*** Block opens ***

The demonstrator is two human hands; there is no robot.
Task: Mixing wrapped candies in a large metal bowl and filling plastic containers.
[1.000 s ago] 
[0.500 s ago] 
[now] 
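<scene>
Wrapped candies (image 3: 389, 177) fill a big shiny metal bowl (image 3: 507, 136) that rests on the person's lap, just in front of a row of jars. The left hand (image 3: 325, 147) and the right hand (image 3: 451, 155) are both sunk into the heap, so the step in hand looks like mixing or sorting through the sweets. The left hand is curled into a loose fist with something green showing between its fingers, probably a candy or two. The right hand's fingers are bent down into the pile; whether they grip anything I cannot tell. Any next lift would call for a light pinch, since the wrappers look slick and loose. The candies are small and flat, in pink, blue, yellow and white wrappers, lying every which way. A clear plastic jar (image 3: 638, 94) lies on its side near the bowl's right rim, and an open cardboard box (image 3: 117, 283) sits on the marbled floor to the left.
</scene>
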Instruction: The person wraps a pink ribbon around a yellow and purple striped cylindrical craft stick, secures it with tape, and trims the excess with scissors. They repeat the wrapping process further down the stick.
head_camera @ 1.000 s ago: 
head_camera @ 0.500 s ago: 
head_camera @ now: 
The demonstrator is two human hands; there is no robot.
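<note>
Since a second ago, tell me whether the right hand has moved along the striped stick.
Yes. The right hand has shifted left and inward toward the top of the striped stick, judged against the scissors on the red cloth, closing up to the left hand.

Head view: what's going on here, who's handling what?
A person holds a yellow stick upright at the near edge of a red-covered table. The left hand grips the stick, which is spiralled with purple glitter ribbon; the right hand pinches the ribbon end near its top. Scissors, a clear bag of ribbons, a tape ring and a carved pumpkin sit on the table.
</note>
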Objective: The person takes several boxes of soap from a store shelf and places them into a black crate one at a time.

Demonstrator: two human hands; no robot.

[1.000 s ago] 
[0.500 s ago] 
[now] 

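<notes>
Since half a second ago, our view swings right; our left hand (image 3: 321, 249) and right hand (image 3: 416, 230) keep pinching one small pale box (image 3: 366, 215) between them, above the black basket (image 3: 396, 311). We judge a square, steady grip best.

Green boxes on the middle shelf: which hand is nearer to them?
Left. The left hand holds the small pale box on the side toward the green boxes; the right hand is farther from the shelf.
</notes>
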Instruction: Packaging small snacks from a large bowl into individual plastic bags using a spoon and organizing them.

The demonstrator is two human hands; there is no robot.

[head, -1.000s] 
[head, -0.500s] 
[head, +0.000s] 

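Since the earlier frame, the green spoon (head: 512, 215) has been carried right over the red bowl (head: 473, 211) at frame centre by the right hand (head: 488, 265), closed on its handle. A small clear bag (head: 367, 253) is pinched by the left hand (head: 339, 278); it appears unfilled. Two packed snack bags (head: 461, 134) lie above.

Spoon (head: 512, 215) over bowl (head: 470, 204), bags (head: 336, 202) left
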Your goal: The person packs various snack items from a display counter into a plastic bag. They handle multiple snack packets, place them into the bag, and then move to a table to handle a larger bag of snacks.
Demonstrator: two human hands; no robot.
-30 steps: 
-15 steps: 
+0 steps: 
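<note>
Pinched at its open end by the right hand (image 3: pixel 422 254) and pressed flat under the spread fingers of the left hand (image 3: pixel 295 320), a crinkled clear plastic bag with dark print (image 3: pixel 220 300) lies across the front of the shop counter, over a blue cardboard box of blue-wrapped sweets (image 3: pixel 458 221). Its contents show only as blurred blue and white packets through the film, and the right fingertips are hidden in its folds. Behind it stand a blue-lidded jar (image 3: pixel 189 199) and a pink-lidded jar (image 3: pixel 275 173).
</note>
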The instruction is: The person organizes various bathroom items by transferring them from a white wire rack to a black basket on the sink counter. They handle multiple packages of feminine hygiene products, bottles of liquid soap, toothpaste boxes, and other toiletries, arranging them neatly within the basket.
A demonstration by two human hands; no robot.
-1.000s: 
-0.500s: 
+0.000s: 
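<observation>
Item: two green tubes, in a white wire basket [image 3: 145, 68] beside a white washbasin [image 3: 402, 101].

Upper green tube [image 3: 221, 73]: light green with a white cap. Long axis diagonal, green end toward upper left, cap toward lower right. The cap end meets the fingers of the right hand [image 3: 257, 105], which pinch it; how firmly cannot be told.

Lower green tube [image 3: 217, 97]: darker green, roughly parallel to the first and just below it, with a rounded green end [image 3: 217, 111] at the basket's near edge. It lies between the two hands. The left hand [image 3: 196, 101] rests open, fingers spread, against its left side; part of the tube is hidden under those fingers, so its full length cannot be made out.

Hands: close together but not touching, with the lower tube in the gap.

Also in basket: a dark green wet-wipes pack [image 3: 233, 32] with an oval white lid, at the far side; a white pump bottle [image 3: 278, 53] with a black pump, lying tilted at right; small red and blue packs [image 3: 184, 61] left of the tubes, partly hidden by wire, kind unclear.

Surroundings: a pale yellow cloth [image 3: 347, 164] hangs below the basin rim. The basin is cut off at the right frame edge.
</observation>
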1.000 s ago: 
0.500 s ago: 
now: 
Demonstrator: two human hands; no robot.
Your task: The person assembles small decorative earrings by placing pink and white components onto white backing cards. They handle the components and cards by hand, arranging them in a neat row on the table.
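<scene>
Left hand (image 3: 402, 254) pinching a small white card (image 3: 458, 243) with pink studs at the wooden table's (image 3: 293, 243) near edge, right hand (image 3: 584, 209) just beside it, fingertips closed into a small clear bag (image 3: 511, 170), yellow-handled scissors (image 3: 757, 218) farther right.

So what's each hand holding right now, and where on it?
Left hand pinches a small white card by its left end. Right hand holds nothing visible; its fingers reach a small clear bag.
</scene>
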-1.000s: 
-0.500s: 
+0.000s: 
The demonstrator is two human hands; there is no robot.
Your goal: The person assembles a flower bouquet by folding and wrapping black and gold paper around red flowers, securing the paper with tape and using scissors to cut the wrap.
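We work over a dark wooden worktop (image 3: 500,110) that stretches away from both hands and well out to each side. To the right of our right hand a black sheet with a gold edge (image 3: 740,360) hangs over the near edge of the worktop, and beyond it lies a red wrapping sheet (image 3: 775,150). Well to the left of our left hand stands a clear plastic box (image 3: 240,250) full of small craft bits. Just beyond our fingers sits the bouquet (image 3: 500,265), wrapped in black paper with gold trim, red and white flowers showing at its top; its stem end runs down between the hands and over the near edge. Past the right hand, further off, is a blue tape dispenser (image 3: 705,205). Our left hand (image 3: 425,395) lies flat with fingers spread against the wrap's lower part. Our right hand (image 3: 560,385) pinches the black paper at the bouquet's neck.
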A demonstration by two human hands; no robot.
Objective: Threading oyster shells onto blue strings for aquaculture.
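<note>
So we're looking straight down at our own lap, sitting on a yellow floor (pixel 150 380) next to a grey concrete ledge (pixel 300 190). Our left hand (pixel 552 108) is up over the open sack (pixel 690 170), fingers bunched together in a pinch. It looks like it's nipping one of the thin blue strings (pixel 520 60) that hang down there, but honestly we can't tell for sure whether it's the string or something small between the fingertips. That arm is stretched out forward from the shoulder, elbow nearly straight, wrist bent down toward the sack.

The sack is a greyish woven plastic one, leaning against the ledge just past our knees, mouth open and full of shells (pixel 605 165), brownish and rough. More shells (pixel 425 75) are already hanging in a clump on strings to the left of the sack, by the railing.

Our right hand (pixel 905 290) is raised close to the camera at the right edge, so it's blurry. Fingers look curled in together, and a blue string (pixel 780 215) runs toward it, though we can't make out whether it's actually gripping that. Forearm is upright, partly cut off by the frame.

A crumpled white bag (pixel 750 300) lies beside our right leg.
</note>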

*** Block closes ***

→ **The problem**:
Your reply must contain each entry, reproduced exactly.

→ **Output below**:
The demonstrator is two human hands; there is no robot.
Task: Mixing wrapped candies in a large metal bowl and filling plastic containers.
[1.000 s ago] 
[0.500 s ago] 
[now] 
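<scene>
Wrapped candies (image 3: 389, 177) fill a big shiny metal bowl (image 3: 507, 136) that rests on the person's lap, just in front of a row of jars. The left hand (image 3: 325, 147) and the right hand (image 3: 451, 155) are both sunk into the heap, so the step in hand looks like mixing or sorting through the sweets. The left hand is curled into a loose fist with something green showing between its fingers, probably a candy or two. The right hand's fingers are bent down into the pile; whether they grip anything I cannot tell. Any next lift would call for a light pinch, since the wrappers look slick and loose. The candies are small and flat, in pink, blue, yellow and white wrappers, lying every which way. A clear plastic jar (image 3: 638, 94) lies on its side near the bowl's right rim, and an open cardboard box (image 3: 117, 283) sits on the marbled floor to the left.
</scene>
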Instruction: The person wraps a pink ribbon around a yellow and purple striped cylindrical craft stick, secures it with tape, and trims the excess with scissors. They repeat the wrapping process further down the stick.
head_camera @ 1.000 s ago: 
head_camera @ 0.500 s ago: 
head_camera @ now: 
The demonstrator is two human hands; there is no robot.
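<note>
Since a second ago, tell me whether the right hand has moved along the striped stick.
Yes. The right hand has shifted left and inward toward the top of the striped stick, judged against the scissors on the red cloth, closing up to the left hand.

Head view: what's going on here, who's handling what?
A person holds a yellow stick upright at the near edge of a red-covered table. The left hand grips the stick, which is spiralled with purple glitter ribbon; the right hand pinches the ribbon end near its top. Scissors, a clear bag of ribbons, a tape ring and a carved pumpkin sit on the table.
</note>
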Objective: The person takes several boxes of soap from a store shelf and places them into a black crate one at a time.

Demonstrator: two human hands; no robot.

[1.000 s ago] 
[0.500 s ago] 
[now] 

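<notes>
Since half a second ago, our view swings right; our left hand (image 3: 321, 249) and right hand (image 3: 416, 230) keep pinching one small pale box (image 3: 366, 215) between them, above the black basket (image 3: 396, 311). We judge a square, steady grip best.

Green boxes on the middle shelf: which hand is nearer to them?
Left. The left hand holds the small pale box on the side toward the green boxes; the right hand is farther from the shelf.
</notes>
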Instruction: Packaging small snacks from a large bowl into individual plastic bags using a spoon and organizing them.

The demonstrator is two human hands; there is no robot.

[head, -1.000s] 
[head, -0.500s] 
[head, +0.000s] 

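Since the earlier frame, the green spoon (head: 512, 215) has been carried right over the red bowl (head: 473, 211) at frame centre by the right hand (head: 488, 265), closed on its handle. A small clear bag (head: 367, 253) is pinched by the left hand (head: 339, 278); it appears unfilled. Two packed snack bags (head: 461, 134) lie above.

Spoon (head: 512, 215) over bowl (head: 470, 204), bags (head: 336, 202) left
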Your goal: The person packs various snack items from a display counter into a plastic bag. They handle multiple snack packets, place them into the bag, and then move to a table to handle a larger bag of snacks.
Demonstrator: two human hands; no robot.
-30 steps: 
-15 steps: 
+0 steps: 
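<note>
Pinched at its open end by the right hand (image 3: pixel 422 254) and pressed flat under the spread fingers of the left hand (image 3: pixel 295 320), a crinkled clear plastic bag with dark print (image 3: pixel 220 300) lies across the front of the shop counter, over a blue cardboard box of blue-wrapped sweets (image 3: pixel 458 221). Its contents show only as blurred blue and white packets through the film, and the right fingertips are hidden in its folds. Behind it stand a blue-lidded jar (image 3: pixel 189 199) and a pink-lidded jar (image 3: pixel 275 173).
</note>
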The instruction is: The person organizes various bathroom items by transferring them from a white wire rack to a black basket on the sink counter. They handle multiple packages of feminine hygiene products, bottles of liquid soap, toothpaste boxes, and other toiletries, arranging them neatly within the basket.
A demonstration by two human hands; no robot.
-1.000s: 
-0.500s: 
+0.000s: 
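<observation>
Item: two green tubes, in a white wire basket [image 3: 145, 68] beside a white washbasin [image 3: 402, 101].

Upper green tube [image 3: 221, 73]: light green with a white cap. Long axis diagonal, green end toward upper left, cap toward lower right. The cap end meets the fingers of the right hand [image 3: 257, 105], which pinch it; how firmly cannot be told.

Lower green tube [image 3: 217, 97]: darker green, roughly parallel to the first and just below it, with a rounded green end [image 3: 217, 111] at the basket's near edge. It lies between the two hands. The left hand [image 3: 196, 101] rests open, fingers spread, against its left side; part of the tube is hidden under those fingers, so its full length cannot be made out.

Hands: close together but not touching, with the lower tube in the gap.

Also in basket: a dark green wet-wipes pack [image 3: 233, 32] with an oval white lid, at the far side; a white pump bottle [image 3: 278, 53] with a black pump, lying tilted at right; small red and blue packs [image 3: 184, 61] left of the tubes, partly hidden by wire, kind unclear.

Surroundings: a pale yellow cloth [image 3: 347, 164] hangs below the basin rim. The basin is cut off at the right frame edge.
</observation>
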1.000 s ago: 
0.500 s ago: 
now: 
Demonstrator: two human hands; no robot.
Your task: The person assembles small decorative earrings by placing pink and white components onto white backing cards. They handle the components and cards by hand, arranging them in a neat row on the table.
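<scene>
Left hand (image 3: 402, 254) pinching a small white card (image 3: 458, 243) with pink studs at the wooden table's (image 3: 293, 243) near edge, right hand (image 3: 584, 209) just beside it, fingertips closed into a small clear bag (image 3: 511, 170), yellow-handled scissors (image 3: 757, 218) farther right.

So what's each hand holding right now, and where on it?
Left hand pinches a small white card by its left end. Right hand holds nothing visible; its fingers reach a small clear bag.
</scene>
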-1.000s: 
-0.500s: 
+0.000s: 
The demonstrator is two human hands; there is no robot.
Your goal: The person assembles a flower bouquet by folding and wrapping black and gold paper around red flowers, securing the paper with tape and using scissors to cut the wrap.
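We work over a dark wooden worktop (image 3: 500,110) that stretches away from both hands and well out to each side. To the right of our right hand a black sheet with a gold edge (image 3: 740,360) hangs over the near edge of the worktop, and beyond it lies a red wrapping sheet (image 3: 775,150). Well to the left of our left hand stands a clear plastic box (image 3: 240,250) full of small craft bits. Just beyond our fingers sits the bouquet (image 3: 500,265), wrapped in black paper with gold trim, red and white flowers showing at its top; its stem end runs down between the hands and over the near edge. Past the right hand, further off, is a blue tape dispenser (image 3: 705,205). Our left hand (image 3: 425,395) lies flat with fingers spread against the wrap's lower part. Our right hand (image 3: 560,385) pinches the black paper at the bouquet's neck.
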A demonstration by two human hands; no robot.
Objective: Threading oyster shells onto blue strings for aquaculture.
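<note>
So we're looking straight down at our own lap, sitting on a yellow floor (pixel 150 380) next to a grey concrete ledge (pixel 300 190). Our left hand (pixel 552 108) is up over the open sack (pixel 690 170), fingers bunched together in a pinch. It looks like it's nipping one of the thin blue strings (pixel 520 60) that hang down there, but honestly we can't tell for sure whether it's the string or something small between the fingertips. That arm is stretched out forward from the shoulder, elbow nearly straight, wrist bent down toward the sack.

The sack is a greyish woven plastic one, leaning against the ledge just past our knees, mouth open and full of shells (pixel 605 165), brownish and rough. More shells (pixel 425 75) are already hanging in a clump on strings to the left of the sack, by the railing.

Our right hand (pixel 905 290) is raised close to the camera at the right edge, so it's blurry. Fingers look curled in together, and a blue string (pixel 780 215) runs toward it, though we can't make out whether it's actually gripping that. Forearm is upright, partly cut off by the frame.

A crumpled white bag (pixel 750 300) lies beside our right leg.
</note>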

That completes the output.